My former students will know, and if you search this blog you will discover, that I have a reasonably comprehensive knowledge of literature from the Great War. This novel, which I’ve read several times now, still moves me to tears at the end, and, I would argue, is probably the most powerful novel written about those hellish places and times. And, for the first time, I was struck by the parallel between the end of the novel and the final moments of the epic film O What A Lovely War.
Written in 1929 and the first novel (and film) the Nazis banned on coming to power, it clearly gains from the sense of immediacy – only a decade after the events it recalls. The writer lived through those times; it shows in a way in which no modern novel, no matter how well-researched, can do, and that is not to disparage contemporary writers like Pat Barker or Sebastian Faulks. It’s different from novels which present the British or French perspective; in particular the serious privations of both the men at the front and their folk at home are emphasised.

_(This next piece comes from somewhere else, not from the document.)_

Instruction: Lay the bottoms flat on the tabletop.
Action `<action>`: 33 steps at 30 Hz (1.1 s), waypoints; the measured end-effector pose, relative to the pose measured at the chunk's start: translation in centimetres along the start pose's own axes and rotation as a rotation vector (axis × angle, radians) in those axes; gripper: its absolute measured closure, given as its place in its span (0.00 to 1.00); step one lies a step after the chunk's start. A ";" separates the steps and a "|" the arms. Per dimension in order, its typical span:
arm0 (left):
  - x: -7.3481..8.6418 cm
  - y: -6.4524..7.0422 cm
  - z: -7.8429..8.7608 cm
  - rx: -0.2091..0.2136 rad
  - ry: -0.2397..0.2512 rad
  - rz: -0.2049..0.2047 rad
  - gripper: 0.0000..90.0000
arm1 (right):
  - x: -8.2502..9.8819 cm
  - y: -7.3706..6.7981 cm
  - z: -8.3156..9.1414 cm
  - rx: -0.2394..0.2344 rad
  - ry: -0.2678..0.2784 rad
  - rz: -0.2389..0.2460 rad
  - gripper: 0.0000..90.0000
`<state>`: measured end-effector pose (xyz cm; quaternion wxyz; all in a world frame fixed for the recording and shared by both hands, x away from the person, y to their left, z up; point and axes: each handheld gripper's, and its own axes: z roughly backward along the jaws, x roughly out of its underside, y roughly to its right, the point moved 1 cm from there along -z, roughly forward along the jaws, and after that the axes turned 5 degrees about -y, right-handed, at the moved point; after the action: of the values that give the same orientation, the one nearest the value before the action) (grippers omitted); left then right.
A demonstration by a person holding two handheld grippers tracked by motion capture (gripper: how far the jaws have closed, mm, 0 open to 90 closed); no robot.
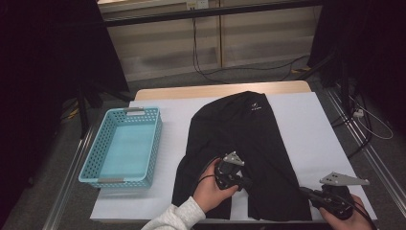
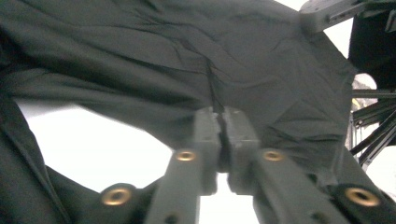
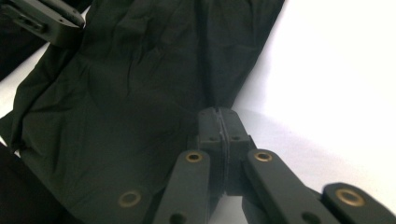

Remarque’s techniques stand up to scrutiny. The tone of the narrative is matter-of-fact throughout: the message is that you will get used to anything, eventually: the horrors are not dwelt on in gory detail. The tone makes the novel, laconic, the hero old and wise before his time, with a sense of doom ever-present in the back of his mind (just as in Wilfred Owen’s poem Anthem for Doomed Youth, I feel). The language enhances the effect, with the constant feeling that there just aren’t the words available to describe what he and his comrades experience. And there’s also the feeling that insanity is never that far away; even the hero notices and remarks on this. There is that memorable scene in the 1930 film when the men are under endless bombardment, which I still cannot forget even after many years. (Incidentally, why remake the film, as I learn has been done?)
There is a sense of timelessness; home and past are now and forever unreal. I have always found the section where Paul goes home on leave one of the most poignant in the novel. He can have none of that old life back, ever. I realised how much more effectively this is portrayed here, than in more recent fiction, too. Remarque’s style is obviously not contemporary; it takes us back in time in a different way. I found myself trying to work out why, for me, writing from that time is so much more effective, and I think it comes down to the fact that I’m not seduced by plot or story here; there is just warfare; there are just incidents; characters come and go (they are killed)…
This timelessness is enhanced by the wide use of the present tense in the narrative: here it works to convey the sense that there is only now for these men; that technique is gratuitously overused to no effect in much contemporary fiction. What will happen, what can happen for these men if they survive, and when the war is over? There is no future for them; their minds and hopes are already destroyed. The sadness about the love and the sex they will never enjoy is hinted at, just as in Owen’s Disability, which for my money is one of the most powerful poems ever written about that or any war. And Remarque did write a sequel, about what happened to those who made their way back, and in its own way, it’s as grim as this novel.
I remain of the opinion I formed half a century ago: war serves no purpose, war is evil. Some vile people derive power and profit from it: most people suffer. Re-reading this novel, and contemplating current events confirm my feeling.